Work to be completed:
Every record that follows must be set down word for word.

Given records:
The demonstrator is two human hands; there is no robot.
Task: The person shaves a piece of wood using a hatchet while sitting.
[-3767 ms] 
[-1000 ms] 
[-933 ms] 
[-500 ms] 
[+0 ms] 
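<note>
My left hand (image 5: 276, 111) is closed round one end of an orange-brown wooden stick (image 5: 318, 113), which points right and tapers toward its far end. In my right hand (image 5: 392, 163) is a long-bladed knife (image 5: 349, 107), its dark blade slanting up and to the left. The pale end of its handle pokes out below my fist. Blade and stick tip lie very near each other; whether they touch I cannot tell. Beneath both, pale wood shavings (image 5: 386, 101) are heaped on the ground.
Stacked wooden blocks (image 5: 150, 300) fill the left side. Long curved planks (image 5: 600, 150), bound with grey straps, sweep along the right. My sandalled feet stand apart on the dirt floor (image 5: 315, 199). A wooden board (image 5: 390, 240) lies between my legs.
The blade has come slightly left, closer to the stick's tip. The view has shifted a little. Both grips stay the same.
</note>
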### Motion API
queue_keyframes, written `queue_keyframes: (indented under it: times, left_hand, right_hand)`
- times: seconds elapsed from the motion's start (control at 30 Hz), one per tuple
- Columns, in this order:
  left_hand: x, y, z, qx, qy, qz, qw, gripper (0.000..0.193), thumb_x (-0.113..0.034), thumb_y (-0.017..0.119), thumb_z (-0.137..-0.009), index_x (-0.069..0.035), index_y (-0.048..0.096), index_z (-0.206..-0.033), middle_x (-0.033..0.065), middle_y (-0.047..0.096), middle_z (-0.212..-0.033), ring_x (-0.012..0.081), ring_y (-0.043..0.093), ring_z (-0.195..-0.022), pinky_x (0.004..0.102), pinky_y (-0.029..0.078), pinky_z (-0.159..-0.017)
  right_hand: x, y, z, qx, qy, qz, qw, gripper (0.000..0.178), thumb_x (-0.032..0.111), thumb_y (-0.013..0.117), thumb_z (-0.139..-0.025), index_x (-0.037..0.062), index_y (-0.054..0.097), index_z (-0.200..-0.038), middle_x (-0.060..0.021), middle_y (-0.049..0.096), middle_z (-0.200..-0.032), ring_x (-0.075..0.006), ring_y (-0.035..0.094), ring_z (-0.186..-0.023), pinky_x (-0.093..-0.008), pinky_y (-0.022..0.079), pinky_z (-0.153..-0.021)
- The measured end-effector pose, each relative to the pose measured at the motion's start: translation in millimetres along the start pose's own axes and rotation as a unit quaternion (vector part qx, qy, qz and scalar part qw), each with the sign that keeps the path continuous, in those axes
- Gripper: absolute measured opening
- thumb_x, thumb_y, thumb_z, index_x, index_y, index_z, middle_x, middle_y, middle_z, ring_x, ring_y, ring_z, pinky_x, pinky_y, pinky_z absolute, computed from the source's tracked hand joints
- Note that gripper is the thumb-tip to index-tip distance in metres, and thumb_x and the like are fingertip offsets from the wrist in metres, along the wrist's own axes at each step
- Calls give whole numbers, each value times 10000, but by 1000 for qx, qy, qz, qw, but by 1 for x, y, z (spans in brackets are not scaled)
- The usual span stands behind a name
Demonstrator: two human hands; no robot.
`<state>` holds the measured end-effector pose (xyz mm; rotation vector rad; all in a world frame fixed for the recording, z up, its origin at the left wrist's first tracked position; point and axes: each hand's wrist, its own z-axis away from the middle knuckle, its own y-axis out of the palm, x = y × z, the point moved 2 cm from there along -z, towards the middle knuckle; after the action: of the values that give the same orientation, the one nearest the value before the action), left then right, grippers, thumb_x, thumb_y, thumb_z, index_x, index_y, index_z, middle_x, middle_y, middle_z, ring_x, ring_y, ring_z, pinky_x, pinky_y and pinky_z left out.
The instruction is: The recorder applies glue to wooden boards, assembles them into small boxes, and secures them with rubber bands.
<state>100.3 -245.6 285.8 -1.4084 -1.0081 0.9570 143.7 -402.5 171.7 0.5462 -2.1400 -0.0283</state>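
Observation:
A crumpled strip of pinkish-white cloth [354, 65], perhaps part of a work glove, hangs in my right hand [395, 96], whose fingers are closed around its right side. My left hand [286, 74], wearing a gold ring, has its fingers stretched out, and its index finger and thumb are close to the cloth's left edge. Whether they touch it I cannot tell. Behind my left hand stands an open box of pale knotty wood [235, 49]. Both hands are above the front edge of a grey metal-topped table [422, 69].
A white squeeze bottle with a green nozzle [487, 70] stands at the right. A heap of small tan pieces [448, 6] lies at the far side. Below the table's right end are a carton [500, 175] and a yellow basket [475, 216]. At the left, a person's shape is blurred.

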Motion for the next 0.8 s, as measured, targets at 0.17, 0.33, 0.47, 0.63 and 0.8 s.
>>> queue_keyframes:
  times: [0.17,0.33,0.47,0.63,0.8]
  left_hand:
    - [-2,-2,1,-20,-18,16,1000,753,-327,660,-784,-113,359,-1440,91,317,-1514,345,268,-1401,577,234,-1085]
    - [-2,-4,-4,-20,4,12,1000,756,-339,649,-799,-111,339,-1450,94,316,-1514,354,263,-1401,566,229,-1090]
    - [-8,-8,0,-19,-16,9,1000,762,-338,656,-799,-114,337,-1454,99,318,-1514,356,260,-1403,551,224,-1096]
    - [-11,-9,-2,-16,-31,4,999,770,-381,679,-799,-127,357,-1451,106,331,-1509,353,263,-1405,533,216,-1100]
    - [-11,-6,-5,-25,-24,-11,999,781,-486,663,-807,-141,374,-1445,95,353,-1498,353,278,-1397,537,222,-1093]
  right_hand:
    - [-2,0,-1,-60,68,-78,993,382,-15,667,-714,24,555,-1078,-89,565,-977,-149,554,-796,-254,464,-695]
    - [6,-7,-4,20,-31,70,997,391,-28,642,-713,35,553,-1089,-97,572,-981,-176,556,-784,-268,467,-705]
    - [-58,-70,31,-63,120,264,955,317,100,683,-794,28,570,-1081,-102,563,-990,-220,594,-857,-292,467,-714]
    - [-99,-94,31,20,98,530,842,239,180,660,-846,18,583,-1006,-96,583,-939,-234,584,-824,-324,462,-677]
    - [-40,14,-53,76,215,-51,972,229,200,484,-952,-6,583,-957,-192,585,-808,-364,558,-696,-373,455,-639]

Reply:
The demonstrator is two human hands; there is no robot.
Task: The person shaves a piece of wood using a hatchet while sitting.
[-3767 ms] 
[-1000 ms] 
[-933 ms] 
[-500 ms] 
[+0 ms] 
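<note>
My left hand (image 5: 276, 111) is closed round one end of an orange-brown wooden stick (image 5: 318, 113), which points right and tapers toward its far end. In my right hand (image 5: 392, 163) is a long-bladed knife (image 5: 349, 107), its dark blade slanting up and to the left. The pale end of its handle pokes out below my fist. Blade and stick tip lie very near each other; whether they touch I cannot tell. Beneath both, pale wood shavings (image 5: 386, 101) are heaped on the ground.
Stacked wooden blocks (image 5: 150, 300) fill the left side. Long curved planks (image 5: 600, 150), bound with grey straps, sweep along the right. My sandalled feet stand apart on the dirt floor (image 5: 315, 199). A wooden board (image 5: 390, 240) lies between my legs.
The blade has come slightly left, closer to the stick's tip. The view has shifted a little. Both grips stay the same.
</note>
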### Motion API
queue_keyframes, written `queue_keyframes: (indented under it: times, left_hand, right_hand)`
- times: seconds elapsed from the motion's start (control at 30 Hz), one per tuple
- Columns, in this order:
  left_hand: x, y, z, qx, qy, qz, qw, gripper (0.000..0.193), thumb_x (-0.113..0.034), thumb_y (-0.017..0.119), thumb_z (-0.137..-0.009), index_x (-0.069..0.035), index_y (-0.048..0.096), index_z (-0.206..-0.033), middle_x (-0.033..0.065), middle_y (-0.047..0.096), middle_z (-0.212..-0.033), ring_x (-0.012..0.081), ring_y (-0.043..0.093), ring_z (-0.195..-0.022), pinky_x (0.004..0.102), pinky_y (-0.029..0.078), pinky_z (-0.159..-0.017)
  right_hand: x, y, z, qx, qy, qz, qw, gripper (0.000..0.178), thumb_x (-0.032..0.111), thumb_y (-0.013..0.117), thumb_z (-0.139..-0.025), index_x (-0.037..0.062), index_y (-0.054..0.097), index_z (-0.200..-0.038), middle_x (-0.060..0.021), middle_y (-0.049..0.096), middle_z (-0.200..-0.032), ring_x (-0.075..0.006), ring_y (-0.035..0.094), ring_z (-0.186..-0.023), pinky_x (-0.093..-0.008), pinky_y (-0.022..0.079), pinky_z (-0.153..-0.021)
- The measured end-effector pose, each relative to the pose measured at the motion's start: translation in millimetres along the start pose's own axes and rotation as a unit quaternion (vector part qx, qy, qz and scalar part qw), each with the sign that keeps the path continuous, in those axes
- Gripper: absolute measured opening
- thumb_x, thumb_y, thumb_z, index_x, index_y, index_z, middle_x, middle_y, middle_z, ring_x, ring_y, ring_z, pinky_x, pinky_y, pinky_z absolute, computed from the source's tracked hand joints
- Note that gripper is the thumb-tip to index-tip distance in metres, and thumb_x and the like are fingertip offsets from the wrist in metres, along the wrist's own axes at each step
- Calls give whole numbers, each value times 10000, but by 1000 for qx, qy, qz, qw, but by 1 for x, y, z (spans in brackets are not scaled)
- The usual span stands behind a name
Demonstrator: two human hands; no robot.
`<state>` holds the measured end-effector pose (xyz mm; rotation vector rad; all in a world frame fixed for the recording, z up, its origin at the left wrist's first tracked position; point and axes: each hand's wrist, its own z-axis away from the middle knuckle, its own y-axis out of the palm, x = y × z, the point moved 2 cm from there along -z, towards the middle knuckle; after the action: of the values that give the same orientation, the one nearest the value before the action), left then right, grippers, thumb_x, thumb_y, thumb_z, index_x, index_y, index_z, middle_x, middle_y, middle_z, ring_x, ring_y, ring_z, pinky_x, pinky_y and pinky_z left out.
The instruction is: The recorder applies glue to wooden boards, assembles them into small boxes, and secures them with rubber bands.
<state>100.3 -245.6 285.8 -1.4084 -1.0081 0.9570 143.7 -402.5 171.7 0.5462 -2.1400 -0.0283</state>
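Observation:
A crumpled strip of pinkish-white cloth [354, 65], perhaps part of a work glove, hangs in my right hand [395, 96], whose fingers are closed around its right side. My left hand [286, 74], wearing a gold ring, has its fingers stretched out, and its index finger and thumb are close to the cloth's left edge. Whether they touch it I cannot tell. Behind my left hand stands an open box of pale knotty wood [235, 49]. Both hands are above the front edge of a grey metal-topped table [422, 69].
A white squeeze bottle with a green nozzle [487, 70] stands at the right. A heap of small tan pieces [448, 6] lies at the far side. Below the table's right end are a carton [500, 175] and a yellow basket [475, 216]. At the left, a person's shape is blurred.
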
Motion for the next 0.8 s, as measured, targets at 0.17, 0.33, 0.47, 0.63 and 0.8 s.
>>> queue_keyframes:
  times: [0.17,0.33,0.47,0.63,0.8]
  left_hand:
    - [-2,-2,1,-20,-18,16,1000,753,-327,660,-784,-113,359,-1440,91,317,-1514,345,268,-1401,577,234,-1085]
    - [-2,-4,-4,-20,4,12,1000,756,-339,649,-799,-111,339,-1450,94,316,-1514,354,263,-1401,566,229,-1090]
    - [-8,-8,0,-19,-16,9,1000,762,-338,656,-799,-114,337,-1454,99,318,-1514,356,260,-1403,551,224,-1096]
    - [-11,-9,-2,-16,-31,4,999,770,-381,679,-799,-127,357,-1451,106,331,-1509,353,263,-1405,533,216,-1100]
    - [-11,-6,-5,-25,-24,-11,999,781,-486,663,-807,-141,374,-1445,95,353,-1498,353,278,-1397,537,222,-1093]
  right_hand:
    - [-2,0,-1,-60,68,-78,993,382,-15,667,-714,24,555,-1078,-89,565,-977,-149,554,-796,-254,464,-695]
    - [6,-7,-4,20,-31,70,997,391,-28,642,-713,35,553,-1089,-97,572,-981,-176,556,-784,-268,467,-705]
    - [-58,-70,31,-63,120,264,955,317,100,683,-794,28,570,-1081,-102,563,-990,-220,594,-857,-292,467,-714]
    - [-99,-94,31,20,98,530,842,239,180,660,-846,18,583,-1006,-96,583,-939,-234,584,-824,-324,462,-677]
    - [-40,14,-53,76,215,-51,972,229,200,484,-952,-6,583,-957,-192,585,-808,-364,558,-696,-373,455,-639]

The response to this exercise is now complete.